Un peu à l’écart, Bièt’mé assistait à cette lutte sans merci. Des oscillations répétées de la tête balancèrent en tous sens le minuscule assaillant qui, suspendu par la gueule, resserrait de plus en plus ses mâchoires d’acier, jusqu’à ce que le géant, dans un suprême effort de libération, le projetât, tel un projectile sortant d’une bouche à feu, dans le feuillage voisin. Un bruit sourd marqua la fin dramatique du loup qui retomba inerte, l’échine brisée, au pied d’un hêtre.

Délivré de l’étreinte, le dragon suivi du regard la trajectoire décrite par son ennemi, dont il craignait un retour offensif toujours possible. Distrait durant quelques secondes, il n’aperçut pas Bièt’mé qui, rapide comme l’éclair, bondissant vers lui, le cloua au sol en enfonçant son épieu jusqu’à la garde, dans une de ses énormes pattes aux griffes de lion.

Un flot discontinu de sang giclait de la carotide déchirée, il forma flaque d’abord, pour s’écouler ensuite, par le terrain en pente vers le ruisseau de la Chawresse. La vie s’échappait de ce corps immense qui s’agitait en d’effrayants soubresauts, alors qu’une immobilité totale eût été seule capable de favoriser la coagulation, d’arrêter l’hémorragie fatale.

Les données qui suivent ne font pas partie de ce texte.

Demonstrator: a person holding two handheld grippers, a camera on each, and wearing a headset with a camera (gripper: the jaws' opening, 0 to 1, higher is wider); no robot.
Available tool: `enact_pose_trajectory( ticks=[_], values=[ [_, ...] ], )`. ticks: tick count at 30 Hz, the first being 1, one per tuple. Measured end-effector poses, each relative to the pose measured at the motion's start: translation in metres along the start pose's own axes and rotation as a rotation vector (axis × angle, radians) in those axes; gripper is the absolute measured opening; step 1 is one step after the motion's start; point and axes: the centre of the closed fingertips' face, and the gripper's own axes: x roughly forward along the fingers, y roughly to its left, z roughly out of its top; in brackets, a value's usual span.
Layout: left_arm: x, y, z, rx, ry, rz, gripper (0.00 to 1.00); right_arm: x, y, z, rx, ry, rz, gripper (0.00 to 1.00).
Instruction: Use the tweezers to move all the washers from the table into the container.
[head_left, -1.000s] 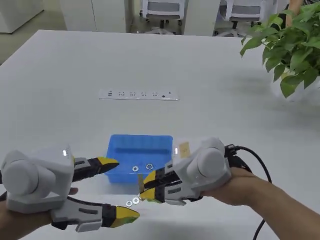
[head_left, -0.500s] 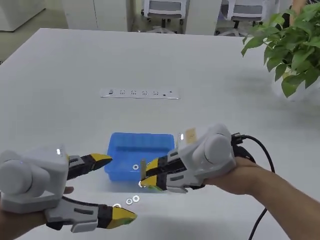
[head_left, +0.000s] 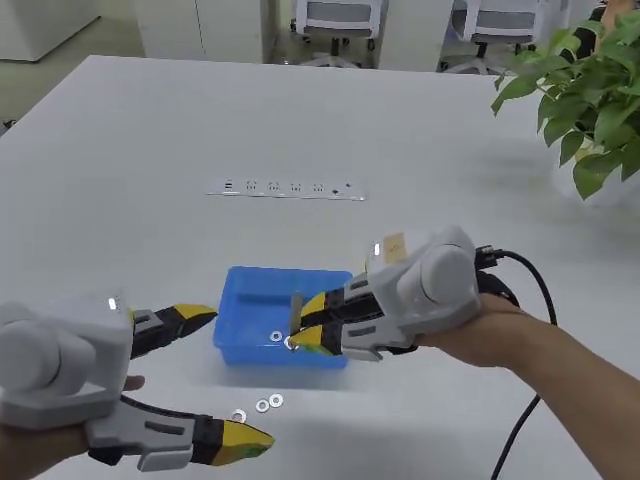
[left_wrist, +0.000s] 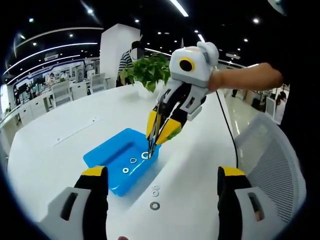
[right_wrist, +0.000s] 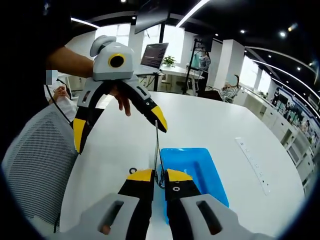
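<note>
Head view: your right gripper (head_left: 305, 335) pinches the tweezers (head_left: 296, 308), tip over the blue container (head_left: 250, 285), apparently carrying a washer (head_left: 290, 343). Drop it there next, then fetch three washers (head_left: 262, 404) lying toward the bench's near edge. Your left gripper (head_left: 230, 378) is spread, empty.

Three washers (head_left: 262, 405) are lying on the table (head_left: 150, 130), two more are resting in the one blue container (head_left: 250, 285), and one is sitting at the tips of the single pair of tweezers (head_left: 296, 308). One power strip (head_left: 287, 188) and one potted plant (head_left: 590, 90) are sitting farther back.
</note>
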Motion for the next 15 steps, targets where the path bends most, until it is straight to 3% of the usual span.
enact_pose_trajectory(
  ticks=[15],
  values=[
    [-0.002,0.006,-0.001,-0.005,0.003,0.011,0.99,0.004,-0.016,-0.007,-0.006,-0.007,-0.007,0.09]
  ],
)
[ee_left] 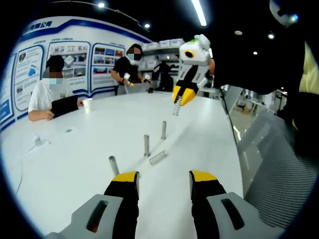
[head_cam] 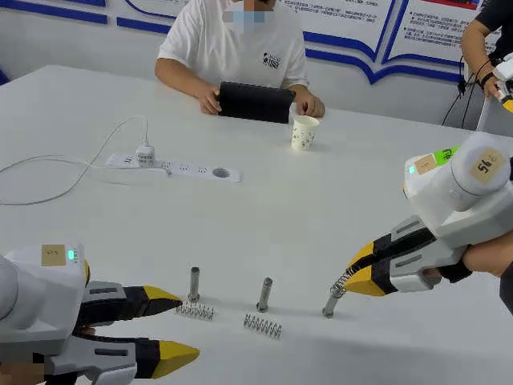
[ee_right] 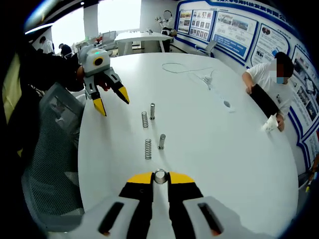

Bièt’mé l’avait compris. Il ne s’affola pas outre mesure en constatant que l’épieu se dégageait dangereusement à chaque contraction de la patte perforée. Petit à petit, les tentatives se firent plus rares et moins violentes, le flot de sang diminua d’intensité, la tête chevaline s’affaissa et la queue redoutable cessa de battre rageusement les flancs ramollis.

La victoire était en marche. « C’est à nous de l’achever », murmura Bièt’mé et il lança le coup de sifflet convenu. En moins de trente secondes, trente lames pénétrèrent dans la chair flasque, jusqu’aux organes vitaux. La queue décrivit un ultime arc de cercle et le monstre expira, exsangue.

Cortil était délivré. Bièt’mé et ses diables revinrent triomphants, salués par d’interminables et frénétiques « hourras ».

Le lendemain matin, grands et petits, jeunes et vieux, défilèrent devant les restes pitoyables du gigantesque vaincu. Ceux qui, à travers bois, poussèrent jusqu’à la vaste pièce d’eau noirâtre où gisait le tyran, ne furent pas peu surpris, prétend-on, de se trouver devant un coquet vivier, dont la surface limpide reflétait joyeusement l’azur du ciel. Elégamment tracé en forme de cœur, il restait et reste, en plein nature, symbole de courage et de bravoure.